### WORK REQUIRED:
For this exercise, repeat the listing below from its first line through the line containing "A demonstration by", exactly as written.
━━━
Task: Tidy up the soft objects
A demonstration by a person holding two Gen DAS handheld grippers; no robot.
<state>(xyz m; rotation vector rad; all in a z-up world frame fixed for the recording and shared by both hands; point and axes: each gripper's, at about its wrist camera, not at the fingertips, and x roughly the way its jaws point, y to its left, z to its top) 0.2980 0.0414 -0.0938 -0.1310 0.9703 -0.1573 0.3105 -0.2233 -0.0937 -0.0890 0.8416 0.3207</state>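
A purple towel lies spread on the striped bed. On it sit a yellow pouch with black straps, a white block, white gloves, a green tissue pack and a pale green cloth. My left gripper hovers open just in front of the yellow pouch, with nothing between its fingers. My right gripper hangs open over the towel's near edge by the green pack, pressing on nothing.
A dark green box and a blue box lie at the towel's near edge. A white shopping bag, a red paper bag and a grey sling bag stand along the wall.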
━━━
### RESULT OF THE TASK:
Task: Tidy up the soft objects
A demonstration by a person holding two Gen DAS handheld grippers; no robot.

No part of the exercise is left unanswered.